--- START ---

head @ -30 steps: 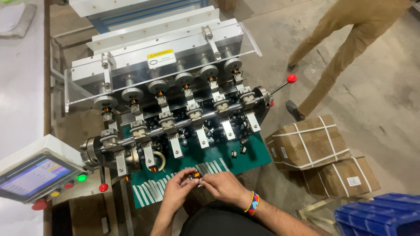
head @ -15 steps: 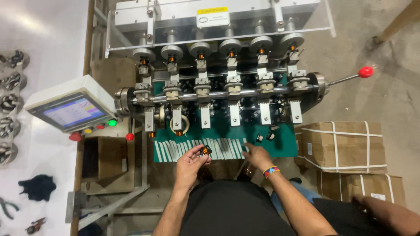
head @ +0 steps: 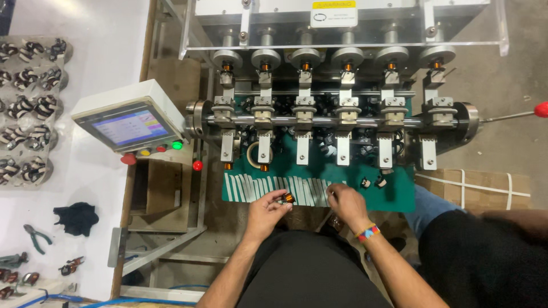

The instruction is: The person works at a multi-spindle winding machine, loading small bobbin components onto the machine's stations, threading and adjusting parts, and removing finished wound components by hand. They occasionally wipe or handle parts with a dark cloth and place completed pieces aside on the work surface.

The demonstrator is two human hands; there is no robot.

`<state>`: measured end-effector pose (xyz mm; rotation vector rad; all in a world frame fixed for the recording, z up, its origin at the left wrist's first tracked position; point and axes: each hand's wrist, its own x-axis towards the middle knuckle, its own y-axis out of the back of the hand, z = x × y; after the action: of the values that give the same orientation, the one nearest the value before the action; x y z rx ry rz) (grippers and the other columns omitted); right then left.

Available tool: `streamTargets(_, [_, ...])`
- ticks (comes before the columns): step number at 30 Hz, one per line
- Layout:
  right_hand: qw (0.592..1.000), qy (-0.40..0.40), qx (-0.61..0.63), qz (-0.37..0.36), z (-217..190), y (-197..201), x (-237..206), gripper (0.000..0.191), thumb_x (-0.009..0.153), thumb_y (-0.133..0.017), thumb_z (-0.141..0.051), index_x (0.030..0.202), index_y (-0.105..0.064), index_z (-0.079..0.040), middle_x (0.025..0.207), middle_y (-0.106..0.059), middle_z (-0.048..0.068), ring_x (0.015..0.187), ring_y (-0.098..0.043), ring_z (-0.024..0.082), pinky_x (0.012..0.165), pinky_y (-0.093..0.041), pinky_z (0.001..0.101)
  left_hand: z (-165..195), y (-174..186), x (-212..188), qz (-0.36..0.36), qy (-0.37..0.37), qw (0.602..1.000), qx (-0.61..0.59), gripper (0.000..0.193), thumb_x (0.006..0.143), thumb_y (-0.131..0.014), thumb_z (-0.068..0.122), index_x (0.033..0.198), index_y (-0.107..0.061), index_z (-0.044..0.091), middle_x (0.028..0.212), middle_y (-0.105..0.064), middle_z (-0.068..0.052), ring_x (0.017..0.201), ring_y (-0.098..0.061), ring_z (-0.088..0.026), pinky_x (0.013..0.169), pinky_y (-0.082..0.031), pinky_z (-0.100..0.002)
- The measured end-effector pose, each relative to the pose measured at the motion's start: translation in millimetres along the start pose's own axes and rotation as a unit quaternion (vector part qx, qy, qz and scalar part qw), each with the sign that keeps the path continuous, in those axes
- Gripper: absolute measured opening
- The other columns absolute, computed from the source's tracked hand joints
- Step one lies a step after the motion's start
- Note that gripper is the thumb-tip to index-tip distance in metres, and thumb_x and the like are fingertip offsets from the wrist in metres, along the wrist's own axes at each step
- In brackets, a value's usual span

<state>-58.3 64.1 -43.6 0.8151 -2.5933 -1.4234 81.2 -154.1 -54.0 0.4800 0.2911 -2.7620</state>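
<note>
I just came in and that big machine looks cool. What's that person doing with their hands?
A person sits at a winding machine with a row of spindles. Their left hand holds a small copper coil. Their right hand touches the pale tape strips stuck along the green mat. A touchscreen panel sits to the left.

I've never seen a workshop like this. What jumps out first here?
The winding machine fills the top, six spindles in a row over a green mat. At the mat's near edge, the left hand pinches a small copper coil while the right hand rests on the white strips. A lit touchscreen sits at left.
</note>
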Motion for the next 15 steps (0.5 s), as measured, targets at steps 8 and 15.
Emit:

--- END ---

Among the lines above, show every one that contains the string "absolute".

- Gripper: absolute measured opening
- The other columns absolute, computed from the source's tracked hand joints

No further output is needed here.